Assignment
Using the data below, copy every line that contains the word "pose".

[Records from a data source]

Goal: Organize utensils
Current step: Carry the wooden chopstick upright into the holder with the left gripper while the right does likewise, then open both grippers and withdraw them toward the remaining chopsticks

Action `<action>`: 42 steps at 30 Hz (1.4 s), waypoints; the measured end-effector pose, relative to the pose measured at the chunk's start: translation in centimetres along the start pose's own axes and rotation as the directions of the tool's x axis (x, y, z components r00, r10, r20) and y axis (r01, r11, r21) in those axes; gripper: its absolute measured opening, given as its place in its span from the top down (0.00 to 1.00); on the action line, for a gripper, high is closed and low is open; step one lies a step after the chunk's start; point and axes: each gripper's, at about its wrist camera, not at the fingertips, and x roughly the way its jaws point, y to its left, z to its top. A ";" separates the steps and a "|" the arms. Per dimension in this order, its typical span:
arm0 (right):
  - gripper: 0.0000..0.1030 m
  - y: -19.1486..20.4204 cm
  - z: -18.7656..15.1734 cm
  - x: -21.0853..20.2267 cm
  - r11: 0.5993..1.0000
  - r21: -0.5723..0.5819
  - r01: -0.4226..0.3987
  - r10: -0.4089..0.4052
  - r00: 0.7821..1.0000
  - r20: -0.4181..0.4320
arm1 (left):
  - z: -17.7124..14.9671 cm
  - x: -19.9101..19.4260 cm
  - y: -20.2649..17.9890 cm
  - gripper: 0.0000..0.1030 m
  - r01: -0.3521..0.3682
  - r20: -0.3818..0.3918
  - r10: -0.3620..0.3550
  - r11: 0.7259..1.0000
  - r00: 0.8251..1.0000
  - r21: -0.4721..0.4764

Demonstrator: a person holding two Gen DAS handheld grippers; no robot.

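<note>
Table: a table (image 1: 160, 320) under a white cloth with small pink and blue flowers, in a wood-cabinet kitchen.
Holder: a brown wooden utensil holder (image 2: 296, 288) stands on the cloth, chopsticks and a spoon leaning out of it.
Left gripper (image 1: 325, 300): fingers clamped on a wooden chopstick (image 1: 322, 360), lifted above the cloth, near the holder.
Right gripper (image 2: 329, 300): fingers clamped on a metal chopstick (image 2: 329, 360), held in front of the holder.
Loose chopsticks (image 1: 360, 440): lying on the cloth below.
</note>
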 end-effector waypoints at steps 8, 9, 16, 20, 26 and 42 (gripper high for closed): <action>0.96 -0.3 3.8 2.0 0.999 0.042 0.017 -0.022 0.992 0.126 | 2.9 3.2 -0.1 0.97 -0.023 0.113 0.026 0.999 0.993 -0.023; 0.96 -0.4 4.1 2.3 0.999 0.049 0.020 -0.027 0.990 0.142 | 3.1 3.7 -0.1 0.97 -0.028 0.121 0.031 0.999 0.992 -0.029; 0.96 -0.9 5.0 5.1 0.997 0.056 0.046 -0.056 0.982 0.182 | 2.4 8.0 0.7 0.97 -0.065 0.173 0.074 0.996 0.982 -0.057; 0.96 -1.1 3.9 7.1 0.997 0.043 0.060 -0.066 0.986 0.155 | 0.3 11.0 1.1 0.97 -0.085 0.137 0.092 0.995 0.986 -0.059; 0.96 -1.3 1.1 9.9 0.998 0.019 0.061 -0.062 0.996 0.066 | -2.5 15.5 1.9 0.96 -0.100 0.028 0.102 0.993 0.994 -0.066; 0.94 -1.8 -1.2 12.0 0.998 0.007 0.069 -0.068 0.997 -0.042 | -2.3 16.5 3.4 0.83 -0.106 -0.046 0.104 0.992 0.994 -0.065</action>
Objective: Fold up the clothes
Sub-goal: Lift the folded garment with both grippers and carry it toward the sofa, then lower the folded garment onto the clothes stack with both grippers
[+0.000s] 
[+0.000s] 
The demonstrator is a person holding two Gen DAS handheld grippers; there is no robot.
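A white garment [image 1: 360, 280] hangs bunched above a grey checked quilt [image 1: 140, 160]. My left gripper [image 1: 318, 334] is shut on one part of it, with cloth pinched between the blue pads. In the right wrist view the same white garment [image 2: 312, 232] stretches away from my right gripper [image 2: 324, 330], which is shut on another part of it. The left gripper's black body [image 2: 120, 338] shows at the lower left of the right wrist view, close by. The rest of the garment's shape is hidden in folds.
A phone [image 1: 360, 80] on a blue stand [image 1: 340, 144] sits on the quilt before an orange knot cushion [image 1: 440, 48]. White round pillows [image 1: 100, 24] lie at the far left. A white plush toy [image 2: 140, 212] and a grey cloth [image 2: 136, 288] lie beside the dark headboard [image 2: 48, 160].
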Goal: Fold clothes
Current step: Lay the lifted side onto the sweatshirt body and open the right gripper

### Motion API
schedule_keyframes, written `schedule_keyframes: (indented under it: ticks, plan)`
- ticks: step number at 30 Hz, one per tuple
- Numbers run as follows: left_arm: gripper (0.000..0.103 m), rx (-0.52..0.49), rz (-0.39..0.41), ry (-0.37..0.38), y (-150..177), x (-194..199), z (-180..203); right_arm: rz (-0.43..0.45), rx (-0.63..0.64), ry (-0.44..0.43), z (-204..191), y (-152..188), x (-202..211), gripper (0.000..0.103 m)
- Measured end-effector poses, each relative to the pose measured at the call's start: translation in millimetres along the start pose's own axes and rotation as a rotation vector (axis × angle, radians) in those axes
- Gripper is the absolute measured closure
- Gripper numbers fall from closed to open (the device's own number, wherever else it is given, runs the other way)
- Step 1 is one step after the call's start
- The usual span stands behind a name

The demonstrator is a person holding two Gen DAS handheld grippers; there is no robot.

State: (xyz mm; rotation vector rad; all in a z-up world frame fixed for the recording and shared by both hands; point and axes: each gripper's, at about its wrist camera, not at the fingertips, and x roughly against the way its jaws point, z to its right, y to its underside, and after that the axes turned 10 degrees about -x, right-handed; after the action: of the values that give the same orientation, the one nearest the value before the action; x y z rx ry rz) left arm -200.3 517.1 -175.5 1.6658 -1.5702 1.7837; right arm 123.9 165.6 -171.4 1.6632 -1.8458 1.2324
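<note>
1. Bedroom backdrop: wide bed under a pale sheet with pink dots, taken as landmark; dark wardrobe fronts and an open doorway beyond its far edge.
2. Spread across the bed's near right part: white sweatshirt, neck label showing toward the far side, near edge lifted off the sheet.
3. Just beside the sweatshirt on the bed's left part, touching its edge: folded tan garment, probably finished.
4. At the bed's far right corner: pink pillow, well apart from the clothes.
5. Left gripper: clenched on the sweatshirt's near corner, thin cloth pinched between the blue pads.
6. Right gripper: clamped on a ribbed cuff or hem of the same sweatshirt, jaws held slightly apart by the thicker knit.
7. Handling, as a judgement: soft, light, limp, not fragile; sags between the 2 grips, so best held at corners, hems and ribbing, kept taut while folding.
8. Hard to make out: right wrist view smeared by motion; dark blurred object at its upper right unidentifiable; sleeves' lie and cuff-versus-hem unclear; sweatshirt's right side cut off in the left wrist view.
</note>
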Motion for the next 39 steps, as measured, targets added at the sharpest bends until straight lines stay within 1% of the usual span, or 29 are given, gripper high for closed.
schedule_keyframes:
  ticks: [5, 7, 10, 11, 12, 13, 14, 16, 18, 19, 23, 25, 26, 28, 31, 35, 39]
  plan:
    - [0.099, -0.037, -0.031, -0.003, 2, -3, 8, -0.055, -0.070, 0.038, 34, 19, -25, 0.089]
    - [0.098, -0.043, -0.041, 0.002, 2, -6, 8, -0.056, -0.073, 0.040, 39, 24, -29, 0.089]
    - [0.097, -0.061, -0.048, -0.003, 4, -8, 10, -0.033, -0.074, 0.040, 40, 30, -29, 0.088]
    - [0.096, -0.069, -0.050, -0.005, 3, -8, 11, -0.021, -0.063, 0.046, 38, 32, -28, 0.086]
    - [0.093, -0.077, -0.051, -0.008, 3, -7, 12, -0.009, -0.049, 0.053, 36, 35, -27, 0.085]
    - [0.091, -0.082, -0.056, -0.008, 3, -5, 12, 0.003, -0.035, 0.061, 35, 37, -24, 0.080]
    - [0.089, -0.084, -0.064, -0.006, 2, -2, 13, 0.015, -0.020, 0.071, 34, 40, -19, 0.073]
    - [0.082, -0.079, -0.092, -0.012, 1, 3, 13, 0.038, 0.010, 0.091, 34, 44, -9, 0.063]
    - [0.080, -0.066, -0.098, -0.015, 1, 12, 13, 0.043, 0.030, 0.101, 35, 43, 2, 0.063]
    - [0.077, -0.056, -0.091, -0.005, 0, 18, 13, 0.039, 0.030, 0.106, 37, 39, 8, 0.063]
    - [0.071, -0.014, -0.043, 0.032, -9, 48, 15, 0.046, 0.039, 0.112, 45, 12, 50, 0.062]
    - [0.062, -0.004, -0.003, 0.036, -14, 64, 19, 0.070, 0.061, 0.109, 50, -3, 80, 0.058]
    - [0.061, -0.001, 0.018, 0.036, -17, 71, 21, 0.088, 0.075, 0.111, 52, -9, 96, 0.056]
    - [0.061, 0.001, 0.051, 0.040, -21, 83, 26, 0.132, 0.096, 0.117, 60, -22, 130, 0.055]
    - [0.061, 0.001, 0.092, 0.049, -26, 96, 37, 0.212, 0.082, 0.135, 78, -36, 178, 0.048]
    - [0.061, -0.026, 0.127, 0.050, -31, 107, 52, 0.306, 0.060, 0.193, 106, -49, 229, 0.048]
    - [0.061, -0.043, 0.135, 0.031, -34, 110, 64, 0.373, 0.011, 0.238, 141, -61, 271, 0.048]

Result of this task
Action `<action>`: 42 steps at 30 Hz (1.4 s), waypoints; the measured end-effector pose, relative to the pose measured at the chunk's start: translation in centimetres along the start pose's own axes and rotation as the directions of the tool's x axis (x, y, z components r00, r10, r20) and y axis (r01, r11, r21) in those axes; gripper: its absolute measured opening, given as its place in its span from the top down (0.00 to 1.00); on the action line, for a gripper, high is closed and low is open; step one lies a step after the chunk's start; point and axes: each gripper's, at about its wrist camera, not at the fingertips, and x roughly the way its jaws point, y to its left, z to its top. A ";" separates the steps and a "|" the arms. Per dimension in this order, its typical span:
- Measured end-effector poses, each relative to the pose measured at the call's start: translation in millimetres along the start pose's own axes and rotation as a rotation vector (axis × angle, radians) in those axes

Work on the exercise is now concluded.